Fiber Internet Is Changing The Way Business Gets Done

For years, Middlesex Savings Bank has connected its 30 branches to its Natick headquarters with what was not long ago the gold standard in telecommunications — a T1 line.

But times have changed, and so have the bank's need to move information from one place to another.

These days, says Sean Burke, senior vice president and IT director for Middlesex Savings, opening a new account for a customer at any branch means using three different Internet-based applications for things like background checks. Instead of sending couriers to bring checks from the branches to a central location each night, the branches make digital images of the checks and send them electronically. And in place of posters and flyers announcing new products, lobbies have plasma televisions and electronic banners that can be swapped out at the push of a button at the main office.
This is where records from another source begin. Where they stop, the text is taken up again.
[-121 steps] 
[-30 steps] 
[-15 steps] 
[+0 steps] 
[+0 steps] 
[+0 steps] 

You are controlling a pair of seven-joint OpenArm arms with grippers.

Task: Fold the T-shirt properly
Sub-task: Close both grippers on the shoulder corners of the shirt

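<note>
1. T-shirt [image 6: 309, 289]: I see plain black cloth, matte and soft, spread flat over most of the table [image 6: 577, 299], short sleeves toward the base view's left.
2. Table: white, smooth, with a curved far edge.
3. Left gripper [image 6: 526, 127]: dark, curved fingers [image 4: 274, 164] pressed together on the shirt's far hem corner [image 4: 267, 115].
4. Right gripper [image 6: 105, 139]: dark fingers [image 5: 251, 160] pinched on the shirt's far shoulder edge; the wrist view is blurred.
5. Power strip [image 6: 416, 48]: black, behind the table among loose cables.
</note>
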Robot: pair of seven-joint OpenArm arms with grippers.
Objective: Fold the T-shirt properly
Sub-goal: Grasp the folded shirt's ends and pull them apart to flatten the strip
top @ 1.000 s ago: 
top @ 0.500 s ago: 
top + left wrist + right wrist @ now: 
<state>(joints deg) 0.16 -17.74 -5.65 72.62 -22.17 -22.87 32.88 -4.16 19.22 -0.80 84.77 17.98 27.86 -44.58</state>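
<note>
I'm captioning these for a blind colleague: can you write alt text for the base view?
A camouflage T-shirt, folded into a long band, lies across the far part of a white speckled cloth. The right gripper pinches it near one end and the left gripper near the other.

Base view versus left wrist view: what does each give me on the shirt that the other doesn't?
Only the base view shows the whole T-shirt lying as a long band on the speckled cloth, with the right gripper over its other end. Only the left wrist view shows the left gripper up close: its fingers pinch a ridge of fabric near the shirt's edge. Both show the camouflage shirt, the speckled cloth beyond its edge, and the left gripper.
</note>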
The bank also pulls all of its surveillance video together electronically so it can respond faster to security issues, and it's planning to use video conferencing to teach branch managers about new products so they don't have to drive to Natick for training.

"We're trying to improve operational efficiencies," Burke said. "We're trying to improve customer services."

So, in December, the bank signed a contract with Boxborough-based Lightower Fiber Networks to replace the T1 line with much faster fiber lines.

Fiber Internet, according to Fiberforall.org, is able to send data faster and over greater distances than cable Internet and is also immune from interference because glass cannot conduct electricity. The only downside is that, for now, fiber is only available in limited areas. But that is changing.

Boxborough Merger Reflects Fiber's Rise

Lightower, which is in the process of merging with former competitor Sidera Networks in a $2 billion deal led by Boston investment firm Berkshire Partners, is just one of a range of businesses, from traditional telephone and cable companies to data center operators to IT providers, that are changing the things people can do with information. Their interconnected and sometimes competing structures enable everything from video conferencing to working from smartphones to moving major parts of companies' IT structures to the cloud.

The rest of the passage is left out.